No pressure tags for: @dimigex @kunoichi-ume @jlsigman @chaosandwonder @rainofaugustsith  and anyone else who would like to join in!
1. Why did you choose your url?
Cinlat was the name of a character that I created back in highschool, a side character with no real weight to the plot. After multiple attempts at clever names while joining swtor, I got annoyed and tossed her name in and it was accepted. Afterward, I used it for everything else because it’s always available. THEN she became a prominent character in my main fic mostly by accident.
2. Any sideblogs?
I have one dedicated solely to reblogging writing tips. It has 7 followers. That’s probably including me. Then I also run Reignbow’s blog because she still too young for social media, but her art is too good not to share. So if interested, you can find her @reignbow
3. How long have you been on tumblr?
*goes to ask @dimigex* She says 2016, so we’ll go with that since it’s her fault that I’m here.
4. Why did you originally start your blog?
Because Dimi dragged me here, kicking and screaming. But legit, she suggested that I share my writing projects with people other than just her, and that’s how Fynta blasted her way into the hearts of all of you fine people.

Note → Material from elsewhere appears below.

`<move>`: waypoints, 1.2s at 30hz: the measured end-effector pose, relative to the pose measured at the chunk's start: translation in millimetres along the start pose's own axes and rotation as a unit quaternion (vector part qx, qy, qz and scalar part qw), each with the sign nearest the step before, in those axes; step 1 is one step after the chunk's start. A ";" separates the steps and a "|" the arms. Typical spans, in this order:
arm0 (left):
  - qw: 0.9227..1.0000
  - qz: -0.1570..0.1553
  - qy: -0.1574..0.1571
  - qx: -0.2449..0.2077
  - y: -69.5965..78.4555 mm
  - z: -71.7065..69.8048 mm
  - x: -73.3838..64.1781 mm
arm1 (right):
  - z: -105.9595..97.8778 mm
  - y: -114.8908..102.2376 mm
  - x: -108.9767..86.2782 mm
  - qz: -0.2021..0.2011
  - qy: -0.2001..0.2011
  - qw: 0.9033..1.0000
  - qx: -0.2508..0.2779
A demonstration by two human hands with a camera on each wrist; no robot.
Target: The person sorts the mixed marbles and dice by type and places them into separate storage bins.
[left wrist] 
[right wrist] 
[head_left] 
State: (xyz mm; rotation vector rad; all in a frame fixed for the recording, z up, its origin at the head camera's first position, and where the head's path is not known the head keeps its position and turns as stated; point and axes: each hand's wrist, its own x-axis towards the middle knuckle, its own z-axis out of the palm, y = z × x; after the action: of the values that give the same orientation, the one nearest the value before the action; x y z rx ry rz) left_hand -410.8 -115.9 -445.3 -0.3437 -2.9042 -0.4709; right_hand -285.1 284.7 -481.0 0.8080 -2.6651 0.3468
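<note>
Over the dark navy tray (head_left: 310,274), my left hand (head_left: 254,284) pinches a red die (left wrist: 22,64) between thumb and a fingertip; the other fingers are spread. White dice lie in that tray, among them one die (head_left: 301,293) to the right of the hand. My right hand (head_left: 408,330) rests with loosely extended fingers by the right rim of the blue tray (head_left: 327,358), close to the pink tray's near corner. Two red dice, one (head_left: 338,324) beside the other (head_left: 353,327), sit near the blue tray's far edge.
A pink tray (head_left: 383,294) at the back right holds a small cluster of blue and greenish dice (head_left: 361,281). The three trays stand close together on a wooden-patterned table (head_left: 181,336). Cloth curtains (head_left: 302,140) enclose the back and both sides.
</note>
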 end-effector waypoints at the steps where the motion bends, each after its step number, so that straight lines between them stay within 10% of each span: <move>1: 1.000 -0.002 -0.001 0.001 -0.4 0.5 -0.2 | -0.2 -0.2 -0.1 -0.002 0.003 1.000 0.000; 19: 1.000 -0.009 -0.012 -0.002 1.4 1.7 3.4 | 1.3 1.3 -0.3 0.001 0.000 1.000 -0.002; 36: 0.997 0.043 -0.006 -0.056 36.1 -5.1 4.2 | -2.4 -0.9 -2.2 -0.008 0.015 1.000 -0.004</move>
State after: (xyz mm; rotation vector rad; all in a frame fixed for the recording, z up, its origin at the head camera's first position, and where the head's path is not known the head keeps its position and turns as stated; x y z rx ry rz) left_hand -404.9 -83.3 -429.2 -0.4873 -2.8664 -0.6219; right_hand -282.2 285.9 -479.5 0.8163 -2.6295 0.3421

5. Why did you choose your icon?
Those boys are the two most important people in Fynta’s life, and I think @dingoat did an amazing job capturing each of their personalities. It’s such a pure and wholesome representation of my favorite people.

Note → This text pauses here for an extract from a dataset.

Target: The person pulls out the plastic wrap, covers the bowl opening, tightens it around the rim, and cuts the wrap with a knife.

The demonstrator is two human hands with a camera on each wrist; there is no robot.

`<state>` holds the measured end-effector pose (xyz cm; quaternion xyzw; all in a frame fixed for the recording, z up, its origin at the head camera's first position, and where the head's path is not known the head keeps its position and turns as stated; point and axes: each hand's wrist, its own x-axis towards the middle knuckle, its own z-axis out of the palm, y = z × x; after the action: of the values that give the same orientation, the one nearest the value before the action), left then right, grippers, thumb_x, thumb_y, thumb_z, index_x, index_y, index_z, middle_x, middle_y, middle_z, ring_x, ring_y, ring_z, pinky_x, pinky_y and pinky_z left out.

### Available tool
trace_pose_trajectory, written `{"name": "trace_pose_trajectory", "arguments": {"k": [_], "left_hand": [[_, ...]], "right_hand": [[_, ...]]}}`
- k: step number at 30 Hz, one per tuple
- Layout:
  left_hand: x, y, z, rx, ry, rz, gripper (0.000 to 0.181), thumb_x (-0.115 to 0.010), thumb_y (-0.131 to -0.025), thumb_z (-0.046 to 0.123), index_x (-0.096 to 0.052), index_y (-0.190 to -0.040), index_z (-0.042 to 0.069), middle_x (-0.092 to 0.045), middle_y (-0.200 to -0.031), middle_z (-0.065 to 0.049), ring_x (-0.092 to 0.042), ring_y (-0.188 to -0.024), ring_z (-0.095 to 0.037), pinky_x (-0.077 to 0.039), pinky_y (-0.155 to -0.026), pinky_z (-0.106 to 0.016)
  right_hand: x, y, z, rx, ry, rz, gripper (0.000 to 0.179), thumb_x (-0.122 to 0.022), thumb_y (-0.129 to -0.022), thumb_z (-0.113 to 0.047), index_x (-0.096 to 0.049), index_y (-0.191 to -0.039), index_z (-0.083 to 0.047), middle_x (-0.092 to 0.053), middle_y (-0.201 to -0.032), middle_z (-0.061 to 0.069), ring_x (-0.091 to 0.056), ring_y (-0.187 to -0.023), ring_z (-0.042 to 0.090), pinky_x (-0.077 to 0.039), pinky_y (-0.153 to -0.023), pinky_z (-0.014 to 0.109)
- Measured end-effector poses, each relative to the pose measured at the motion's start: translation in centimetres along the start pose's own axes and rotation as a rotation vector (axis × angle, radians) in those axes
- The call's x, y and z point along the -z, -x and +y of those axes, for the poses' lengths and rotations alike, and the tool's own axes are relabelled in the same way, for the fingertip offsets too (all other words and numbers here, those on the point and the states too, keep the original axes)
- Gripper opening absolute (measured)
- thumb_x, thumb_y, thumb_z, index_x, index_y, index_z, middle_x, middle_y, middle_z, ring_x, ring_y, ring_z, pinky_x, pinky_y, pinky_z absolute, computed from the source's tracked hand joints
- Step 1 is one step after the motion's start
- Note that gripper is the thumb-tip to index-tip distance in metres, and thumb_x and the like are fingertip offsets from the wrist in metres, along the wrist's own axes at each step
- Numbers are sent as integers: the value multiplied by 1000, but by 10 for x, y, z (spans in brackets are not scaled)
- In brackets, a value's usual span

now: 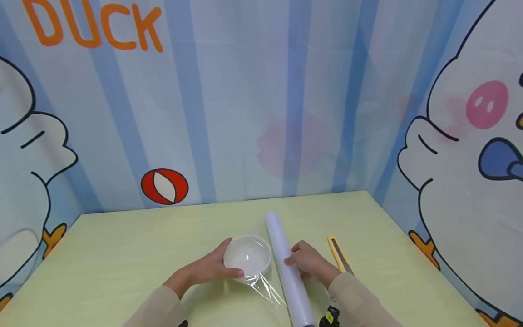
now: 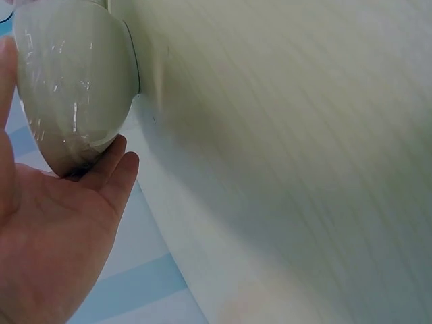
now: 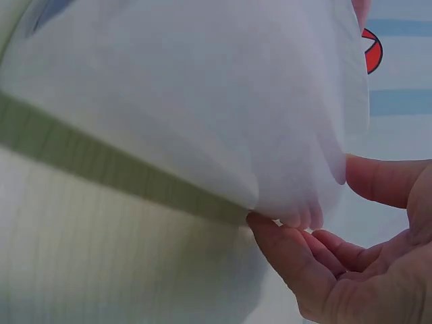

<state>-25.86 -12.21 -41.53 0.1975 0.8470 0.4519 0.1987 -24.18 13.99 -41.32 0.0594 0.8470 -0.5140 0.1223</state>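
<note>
A white bowl [image 1: 247, 253] stands on the table with clear cling film [image 1: 266, 289] over it. The film stretches from the bowl's near side toward a long, pale roll [image 1: 295, 288] that lies to the right. My left hand [image 1: 213, 267] holds the bowl from its left, thumb at the near rim; in the left wrist view shiny, creased film covers the bowl's side [image 2: 74, 94]. With thumb and fingers on either side, my right hand [image 1: 312, 263] grips the roll near its middle. The right wrist view shows the roll [image 3: 202, 101] close up, the fingertips at its edge.
A yellow utility knife [image 1: 340, 254] lies just right of the right hand, partly hidden by the sleeve. The pale green table [image 1: 135, 254] meets a striped, cartoon-printed backdrop [image 1: 245, 113] at the back and sides.
</note>
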Motion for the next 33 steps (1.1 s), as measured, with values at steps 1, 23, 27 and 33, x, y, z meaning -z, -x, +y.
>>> {"name": "trace_pose_trajectory", "arguments": {"k": [1,23,27,33], "left_hand": [[0,0,0,-2,-1,-1,98,-72,-76,39,-12,-145,3,-36,-137,-14,-40,-119,-29,-35,-100,-53],[-1,-1,2,-22,-74,50,102,-74,-73,40,-15,-144,-4,-37,-138,-19,-42,-120,-31,-34,-101,-53],[0,-1,2,15,-52,29,105,-73,-74,43,-10,-145,-1,-32,-142,-20,-37,-125,-33,-31,-103,-55],[2,3,-3,115,-45,9,107,-70,-74,49,-3,-147,8,-21,-149,-17,-27,-133,-35,-27,-104,-59]], "right_hand": [[1,0,0,7,18,3,35,-61,-82,-8,-42,-107,6,-51,-106,21,-56,-91,31,-51,-69,44],[11,3,5,125,254,119,43,-68,-80,-16,-46,-109,8,-53,-99,20,-55,-79,25,-48,-60,34],[13,3,11,61,177,36,48,-64,-84,-22,-44,-114,9,-53,-104,19,-55,-84,24,-49,-64,33],[21,-6,13,-36,100,-100,49,-57,-87,-31,-44,-117,6,-49,-108,18,-51,-95,27,-49,-74,40]]}}
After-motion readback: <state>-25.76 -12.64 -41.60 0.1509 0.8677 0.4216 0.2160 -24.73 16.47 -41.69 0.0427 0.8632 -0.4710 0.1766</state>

6. Why did you choose your header?
It’s funny that this question comes right after I changed it from the group portrait of Fynta and her family. I’ve been back into ffxiv for a while now, and while Isashi has been my main since 2015, I had to make a final fantasy version of Fynta because, well, it’s Fynta. Naturally, Fynta started adopting people the moment she set foot in Eorzea. She decided that Isashi needed to lighten up, which dragged Kirin into the group, and Lukos is mostly there unwillingly but has no where else to go. Thus, they are now The Gang, because Final Fynta said so. Anyway, I spend about two hours putting that shot together and it turned out too good not to share.

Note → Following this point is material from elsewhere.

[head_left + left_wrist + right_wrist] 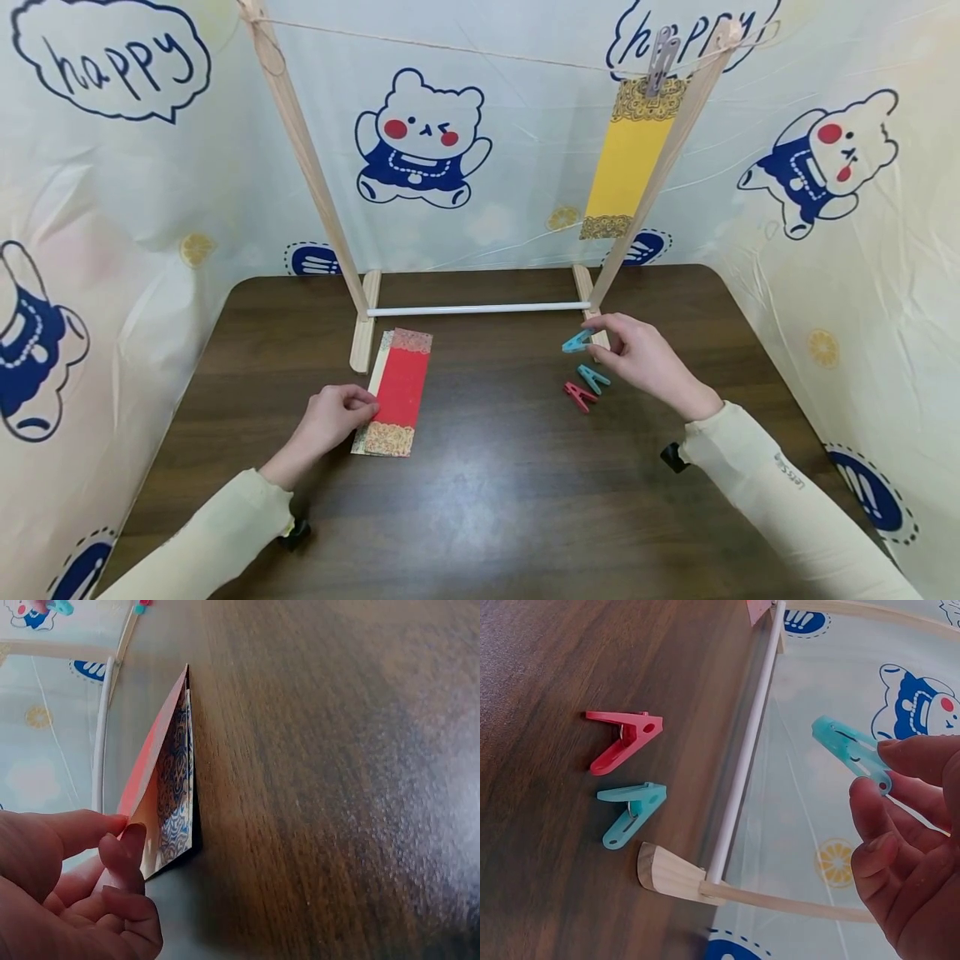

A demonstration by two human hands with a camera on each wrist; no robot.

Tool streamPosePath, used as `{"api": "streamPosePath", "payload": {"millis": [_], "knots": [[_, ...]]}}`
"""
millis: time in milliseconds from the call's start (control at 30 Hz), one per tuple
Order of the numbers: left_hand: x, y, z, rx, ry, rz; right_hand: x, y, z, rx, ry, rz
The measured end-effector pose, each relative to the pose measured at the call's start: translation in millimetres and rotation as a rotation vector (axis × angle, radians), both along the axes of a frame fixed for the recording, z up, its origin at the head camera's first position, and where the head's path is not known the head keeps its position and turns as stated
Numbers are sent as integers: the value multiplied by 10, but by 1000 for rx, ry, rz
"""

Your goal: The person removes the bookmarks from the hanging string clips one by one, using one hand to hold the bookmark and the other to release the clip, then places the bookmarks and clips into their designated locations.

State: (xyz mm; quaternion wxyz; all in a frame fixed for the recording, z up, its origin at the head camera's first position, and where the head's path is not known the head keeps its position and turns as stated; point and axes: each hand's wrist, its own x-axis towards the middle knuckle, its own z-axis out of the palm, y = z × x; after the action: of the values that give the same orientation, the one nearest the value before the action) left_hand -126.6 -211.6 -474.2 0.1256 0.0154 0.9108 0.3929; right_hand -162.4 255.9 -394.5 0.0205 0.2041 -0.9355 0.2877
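Note:
My left hand (333, 421) pinches the left edge of a red envelope-like card (402, 387) with patterned ends. In the left wrist view that edge is raised, and a blue-and-cream patterned card (176, 780) shows underneath. My right hand (648, 354) holds a light blue clothespin (847, 742) between thumb and fingertips, above the table near the stand's right foot. Below it lie a second blue clothespin (594, 379) and a red clothespin (580, 396).
A wooden stand with a left post (315, 179), a right post (675, 150) and a white rod (480, 309) stands at the table's back. From its string (450, 48) hangs a yellow card (628, 162), clipped by a grey clothespin (662, 62). Printed cloth surrounds the brown table (480, 517).

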Motion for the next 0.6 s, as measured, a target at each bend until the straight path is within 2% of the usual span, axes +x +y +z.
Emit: {"api": "streamPosePath", "payload": {"millis": [433,600], "knots": [[16,2,3,-39,26,-16,10,-4,-35,-6,17,12],[18,7,17,-50,49,-23,31,9,-86,-13,-1,10]]}}
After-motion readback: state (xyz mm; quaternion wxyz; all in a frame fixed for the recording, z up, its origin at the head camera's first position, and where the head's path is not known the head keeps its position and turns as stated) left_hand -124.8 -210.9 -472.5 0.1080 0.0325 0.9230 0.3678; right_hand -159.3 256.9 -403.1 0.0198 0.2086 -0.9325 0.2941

7. What is your post with the most notes?
I genuinely have no idea how to find this information. Feel free to teach me in the replies.
8. How many mutuals do you have?
This questionnaire has taken a turn towards math and I’m not sure how I feel about that.
9. How many followers do you have?
Okay, this one I know how to find. 422. Look at me knowing things.
10. How many blogs do you follow?
303...I legit thought it was more than that.
11. Have you ever made a shitpost?
Not intentionally.
12. How many times do you use tumblr a day?
Given that this is basically the only social media site that I visit....a lot....I’m not even sorry.
13. Have you ever fought another blog?
Nope.
14. How do you feel about “need to reblog” posts?
I am not great about reblogging, ngl. If it’s a close friend/mutual I’m more likely to. Or if it’s something I think my mutuals will find as amusing as I do. Otherwise I mostly just yell about my ocs/gaming/writing with my friends and then yell about theirs too. I very rarely, if ever, reblog political/religious stuff simply because that’s just not what I’m on this site for specifically.
15. Do you like tag games?
I definitely do, though I’m terrible about getting them done in a timely manner. But, thankfully, people keep tagging me. Thanks all!
16. Do you like ask games?
I definitely enjoy those too, with the same results as above.
17. Which of your mutuals do you think are tumblr famous?
That’s really tough, actually. I follow so many talented authors and artists. I’ve got to agree with @starknstarwars about @sleepswithvillains being one of them. Also @riajade01 thievinghippo, moonlitalien, thegarbagechute and @dingoat is starting to climb those ranks too. Just off the top of my head. (I’m not going to tag them all because I don’t actively talk with several and have no idea how they feel about random tagging, but you should absolutely check out their blogs.)
18. Do you have a crush on a mutual?
Nah, I’m too old for crushes. XD. I’ve made some genuine friendships though.